Unraveling Comorbidities Contribution to Cardiac Diastolic Dysfunction and Heart Failure.

Circ Heart Fail

Centro Nacional de Investigaciones Cardiovasculares (CNIC), Madrid, Spain (M.V.-O., M.L.-O., B.C.-O., D.J.-C., L.S., F.S.-C., A.A., R.C.-Á., E.C., J.V., P.G.-P., D.P.-F., E.L.-P.).

Published: November 2024

AI Article Synopsis

  • Heart failure with preserved ejection fraction (HFpEF) is a complex health issue influenced by various comorbidities, making it difficult to tailor treatments based on individual pathology.
  • A study using mouse models over 2.5 years revealed that different comorbidities like aging, obesity, hypertension, chronic intermittent hypoxia, and hyperglycemia each contribute uniquely to HFpEF through various mechanisms leading to cardiac and non-cardiac changes.
  • The research emphasized that understanding the specific characteristics of these contributions can help clarify HFpEF progression and align with patterns seen in human patients, potentially guiding future therapeutic strategies.

Article Abstract

Background: Heart failure with preserved ejection fraction (HFpEF) is a major public health problem characterized by multiple simultaneous comorbidities whose specific contribution is challenging to disentangle in humans, leading to a generalized therapeutic approach that may not account for the underlying pathology.

Methods: We followed distinct mouse models of major HFpEF comorbidities for 2.5 years to unveil their specific contribution to the syndrome.

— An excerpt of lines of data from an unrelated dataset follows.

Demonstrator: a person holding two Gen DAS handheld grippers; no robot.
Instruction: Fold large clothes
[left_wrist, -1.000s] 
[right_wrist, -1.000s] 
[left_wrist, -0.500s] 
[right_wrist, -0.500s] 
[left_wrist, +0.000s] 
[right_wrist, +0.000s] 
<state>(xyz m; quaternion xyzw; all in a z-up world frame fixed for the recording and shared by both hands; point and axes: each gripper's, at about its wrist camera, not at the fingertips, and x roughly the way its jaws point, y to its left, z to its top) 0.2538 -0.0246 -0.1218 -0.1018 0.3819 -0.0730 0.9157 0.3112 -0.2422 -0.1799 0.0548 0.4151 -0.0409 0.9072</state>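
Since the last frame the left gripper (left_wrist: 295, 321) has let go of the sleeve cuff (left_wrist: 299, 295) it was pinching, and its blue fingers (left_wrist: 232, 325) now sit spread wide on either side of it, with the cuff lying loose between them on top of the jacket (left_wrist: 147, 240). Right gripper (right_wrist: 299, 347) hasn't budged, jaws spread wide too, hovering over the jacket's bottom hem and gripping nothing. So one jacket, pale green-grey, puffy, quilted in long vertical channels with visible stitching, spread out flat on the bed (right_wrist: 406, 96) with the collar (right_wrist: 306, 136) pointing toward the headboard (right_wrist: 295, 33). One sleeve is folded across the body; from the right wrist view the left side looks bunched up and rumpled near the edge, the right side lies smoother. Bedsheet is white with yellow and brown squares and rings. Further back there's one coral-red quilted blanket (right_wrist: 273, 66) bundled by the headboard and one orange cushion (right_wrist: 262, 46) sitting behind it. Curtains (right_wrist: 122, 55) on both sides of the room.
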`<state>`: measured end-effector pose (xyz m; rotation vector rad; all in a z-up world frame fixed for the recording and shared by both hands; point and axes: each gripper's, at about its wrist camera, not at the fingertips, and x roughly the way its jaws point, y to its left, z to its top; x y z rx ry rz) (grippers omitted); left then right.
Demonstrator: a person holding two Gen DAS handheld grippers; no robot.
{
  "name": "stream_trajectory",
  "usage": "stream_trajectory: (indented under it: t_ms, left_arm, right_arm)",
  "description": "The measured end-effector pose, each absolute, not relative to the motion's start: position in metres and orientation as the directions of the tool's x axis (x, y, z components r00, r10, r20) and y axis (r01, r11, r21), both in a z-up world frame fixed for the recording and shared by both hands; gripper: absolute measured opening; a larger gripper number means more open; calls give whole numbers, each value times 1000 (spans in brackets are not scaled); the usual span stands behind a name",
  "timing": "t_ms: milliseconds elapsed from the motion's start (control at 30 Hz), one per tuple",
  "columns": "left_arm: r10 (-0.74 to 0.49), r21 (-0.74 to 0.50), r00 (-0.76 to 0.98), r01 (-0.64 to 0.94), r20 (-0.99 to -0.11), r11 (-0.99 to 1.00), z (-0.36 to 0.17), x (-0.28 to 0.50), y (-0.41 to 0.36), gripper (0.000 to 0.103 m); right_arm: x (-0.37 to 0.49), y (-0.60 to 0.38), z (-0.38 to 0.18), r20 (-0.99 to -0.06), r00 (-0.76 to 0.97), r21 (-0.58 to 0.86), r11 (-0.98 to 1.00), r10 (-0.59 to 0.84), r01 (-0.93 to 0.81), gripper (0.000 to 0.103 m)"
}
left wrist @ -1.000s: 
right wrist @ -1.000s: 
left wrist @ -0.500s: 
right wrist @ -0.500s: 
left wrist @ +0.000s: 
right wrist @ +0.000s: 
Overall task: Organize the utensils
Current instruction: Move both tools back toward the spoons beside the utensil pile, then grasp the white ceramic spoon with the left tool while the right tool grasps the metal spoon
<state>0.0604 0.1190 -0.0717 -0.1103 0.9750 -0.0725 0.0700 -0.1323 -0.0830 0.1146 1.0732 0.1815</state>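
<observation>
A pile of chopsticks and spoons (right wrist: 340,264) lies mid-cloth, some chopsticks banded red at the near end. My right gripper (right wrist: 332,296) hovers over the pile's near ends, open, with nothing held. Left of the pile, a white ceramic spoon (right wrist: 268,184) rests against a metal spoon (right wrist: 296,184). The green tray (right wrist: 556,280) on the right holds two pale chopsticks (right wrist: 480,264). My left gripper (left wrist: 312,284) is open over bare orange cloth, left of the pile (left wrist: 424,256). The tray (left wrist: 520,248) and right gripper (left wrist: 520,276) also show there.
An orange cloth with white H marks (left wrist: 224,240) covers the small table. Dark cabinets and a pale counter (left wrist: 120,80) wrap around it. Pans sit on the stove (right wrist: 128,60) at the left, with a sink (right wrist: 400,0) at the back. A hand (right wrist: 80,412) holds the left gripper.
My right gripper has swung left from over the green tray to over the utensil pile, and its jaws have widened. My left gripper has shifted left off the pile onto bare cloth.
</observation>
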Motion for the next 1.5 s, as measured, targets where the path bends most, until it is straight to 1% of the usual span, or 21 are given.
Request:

Results: All comorbidities contributed to HFpEF through partially distinct routes. Aging alone resulted in HFpEF in old age, with delayed left ventricular relaxation and kidney fibrosis. Obesity induced a faster deterioration of relaxation associated with enlarged left ventricle and liver fibrosis. Hypertension caused delayed ventricular relaxation independent from structural changes that preceded left atrial dilatation linked to aortic stiffness and increased fibrosis in myocardium and kidney. Chronic intermittent hypoxia led to HFpEF and relaxation impairment associated with pulmonary hypertension. Hyperglycemia accelerated diastolic dysfunction and HFpEF onset associated with reduced arterial flow and left ventricular remodeling. Therefore, the pathological substrates contributing to HFpEF included cardiac and noncardiac alterations with differential features for each comorbidity. Critically, the characteristics linked to diastolic dysfunction and HFpEF across the various comorbidities agreed with phenogroups observed in human patients.

Conclusions: The identification of time-dependent pathological features provides a comprehensive picture of HFpEF progression associated with each comorbidity.